The processing required to prepare unstructured data for analysis can be cumbersome and prone to error. That’s why companies should do more to organize their data before it is ever collected.
The Smart Way to Deal With Messy Data
Unstructured data — data that is not organized in a predefined way, such as text — is now widely available. But structure must be added to the data to make it useable for analysis, which means significant processing. That processing can be a problem.
In a form of modern alchemy, modern analytics processes now transmute “base” unstructured data into “noble” business value. Systems everywhere greedily salt away every imaginable kind of data. Technologies such as Hadoop and NoSQL store this hoard easily in its native unstructured form. Natural language processing, feature extraction (distilling nonredundant measures from larger data), and speech recognition now routinely alchemize vast quantities of unstructured text, images, audio, and video, preparing it for analysis. These processes are nothing short of amazing, working against entropy to create order from disorder.
Unfortunately, while these processing steps are impressive, they are far from free or free from error. I can’t help but think that a better alternative in many cases would be to avoid the need for processing altogether.
We all know how each step in a process mangles information. In the telephone game, as each person whispers to the next player what they think was said to them, words can morph into an unexpected or misleading final message. In a supply chain, layers exacerbate distortion as small mistakes and uncertainty quickly compound.
By analogy, organizations are playing a giant game of telephone with data, and unstructured data makes the game far more difficult. In a context where data janitorial activities consume 50% to 80% of scarce data scientist resources, each round of data telephone costs organizations in accuracy, effort, and time — and few organizations have a surplus of any of these three.
Within organizations, each processing step can be expensive to develop and maintain. But the growth in importance of data sharing between organizations magnifies these concerns. Our recently published report, “Analytics Drives Success with IoT,” associates business value with sharing data between organizations in the context of the internet of things. And, to foreshadow our report to be released in January, we observe similar results in the broader analytics context. But with every transfer of data, more processes need to be developed and maintained.

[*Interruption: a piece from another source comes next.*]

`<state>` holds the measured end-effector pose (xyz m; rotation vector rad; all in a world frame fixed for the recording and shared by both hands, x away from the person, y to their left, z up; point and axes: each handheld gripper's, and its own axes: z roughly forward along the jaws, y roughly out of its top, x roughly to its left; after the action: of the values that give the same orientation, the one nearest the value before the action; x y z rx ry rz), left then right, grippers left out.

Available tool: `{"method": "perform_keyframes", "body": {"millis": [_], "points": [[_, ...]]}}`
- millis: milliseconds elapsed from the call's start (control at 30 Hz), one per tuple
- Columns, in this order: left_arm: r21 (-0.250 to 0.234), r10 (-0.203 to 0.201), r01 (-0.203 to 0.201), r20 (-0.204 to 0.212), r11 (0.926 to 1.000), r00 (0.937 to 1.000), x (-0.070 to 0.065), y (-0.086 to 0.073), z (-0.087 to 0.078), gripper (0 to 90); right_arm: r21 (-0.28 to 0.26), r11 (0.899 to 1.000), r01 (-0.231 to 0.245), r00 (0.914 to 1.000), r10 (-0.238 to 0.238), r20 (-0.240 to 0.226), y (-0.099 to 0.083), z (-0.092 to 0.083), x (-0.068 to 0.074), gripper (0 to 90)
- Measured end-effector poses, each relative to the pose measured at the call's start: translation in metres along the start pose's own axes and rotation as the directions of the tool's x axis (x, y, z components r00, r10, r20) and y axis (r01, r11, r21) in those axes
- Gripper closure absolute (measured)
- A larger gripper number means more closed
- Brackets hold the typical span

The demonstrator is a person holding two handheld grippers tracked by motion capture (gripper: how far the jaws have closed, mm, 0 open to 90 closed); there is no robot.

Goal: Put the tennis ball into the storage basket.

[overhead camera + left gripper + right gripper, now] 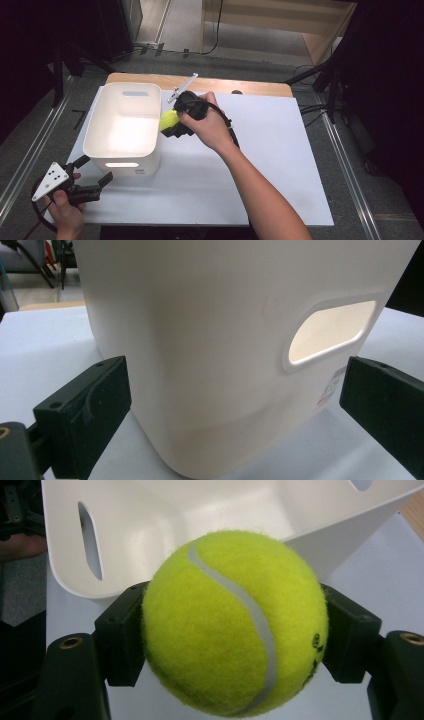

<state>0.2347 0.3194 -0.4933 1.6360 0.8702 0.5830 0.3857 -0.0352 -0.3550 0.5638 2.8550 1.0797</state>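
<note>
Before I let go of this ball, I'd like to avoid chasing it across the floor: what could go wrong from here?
1. The tennis ball, clamped in the right gripper, sits at the white bin's right rim, not clearly over the inside; released now, it may clip the rim and roll off the table.
2. The left gripper is open near the bin's corner, not holding it, so a bump could shift the bin.

I see a white board [280, 165] covering most of a wooden tabletop [250, 86], whose bare edge shows at 12 o'clock. A small white bracket [182, 87] lies tilted on that edge. Metal floor rails [30, 155] run past at 9 and 3 o'clock. Black cables [310, 107] trail at 2 o'clock, and a pale wooden unit [280, 20] stands at 1 o'clock.
</note>
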Motion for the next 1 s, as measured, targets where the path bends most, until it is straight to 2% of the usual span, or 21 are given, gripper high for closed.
{"method": "perform_keyframes", "body": {"millis": [400, 1000], "points": [[-0.001, -0.003, 0.003, 0.001, 1.0000, 1.0000, 0.000, 0.000, 0.000, 0.2, -0.004, 1.000, 0.029, 0.9995, -0.029, -0.015, 0.019, 0.006, 0.010, 23.9], [-0.003, -0.003, 0.003, 0.002, 1.0000, 1.0000, 0.000, 0.000, 0.000, 0.2, -0.009, 0.998, 0.062, 0.9973, -0.062, -0.039, 0.038, 0.017, 0.021, 23.9]]}}
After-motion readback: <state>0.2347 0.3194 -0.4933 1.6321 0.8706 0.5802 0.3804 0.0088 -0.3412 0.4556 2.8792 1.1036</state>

If this processing were unavoidable, then it would just be a cost of data sharing within or between organizations. A disconcerting point, however, is that there is (or could be) structure in the ancestry of much of the data that is currently unstructured. For example, for every organization that generates a web page based on data in a database, there are likely multiple organizations scraping that data (either sanctioned or unsanctioned) and then processing it to try to regain that structure. In the best case, that’s a lot of thrashing just to end up with data in its original form. In the worst case, it’s a lot of effort to put toward obtaining data with many errors.
This page contains a form, you can see it here
All these layers of processing may not be necessary. Can they be removed? Disintermediation removes intermediate steps; in effect, it skips steps that may have once added value beyond their cost, but no longer do. While we typically think of disintermediation as removing “middleman” companies between the producers and consumers of products, the concept can work for data as well.
Organizations can disintermediate their data processes in at least two ways.
- Make structured data available to others through a formal application program interface (API): By providing data in easy-to-consume formats, organizations can save downstream effort. For example, the first product provided by The Echo Nest was their developer API. This allowed others to benefit easily from the analytics that The Echo Nest offered. Recent research finds evidence of increased income associated with businesses that offer APIs.
- Structure data at the source. As the growth of unstructured storage technologies (such as the Hadoop Distributed File System and many NoSQL variations) has made unstructured storage easier, it is tempting to design processes that take advantage of these by storing unstructured data with the idea that structure can be added at some nebulous later time. But the further data gets from the source, the more difficult it may be to add that structure later. Why not structure the data at the source when possible?
In his work at the online labor-matching platform oDesk, NYU Stern’s John Horton observed that systems originally allowed people to share information about their technology product experience in unstructured entries. As a result, users created more than 100,000 lexically distinct entries with numerous errors (e.g., “MS Powerpoint,” “Microsoft Power Point,” “PowerPoint,” “MSFT PPT,” “Microsoft PowerPoint,” “Microsoft PwerPoint,” etc.). Although only about 14% of the entries were used more than once, many were actually duplicates, intended to be the same. Worse, other systems and organizations that used that data each had to build processes to interpret the intent. Instead, oDesk redesigned data entry to support a structured list, which greatly enhanced both the company’s internal processes to analyze data and the processes of organizations using the oDesk API.
The big payoff for oDesk was that it really improved recommendation quality. “Once everyone was speaking the same language vis-à-vis skills,” says Horton, “we could build a bunch of new features without having to do lots of machine learning to figure out what people were talking about. This kicked off a more general attempt in the company, named ‘Project Babel’ to find important unstructured data and then structure it.”
Our collective proficiency at adding structure to unstructured data at each step of analytics processes is impressive and improving. But this alchemy is hard and, like the telephone game, adds error, cost, and time. Disintermediate to avoid it.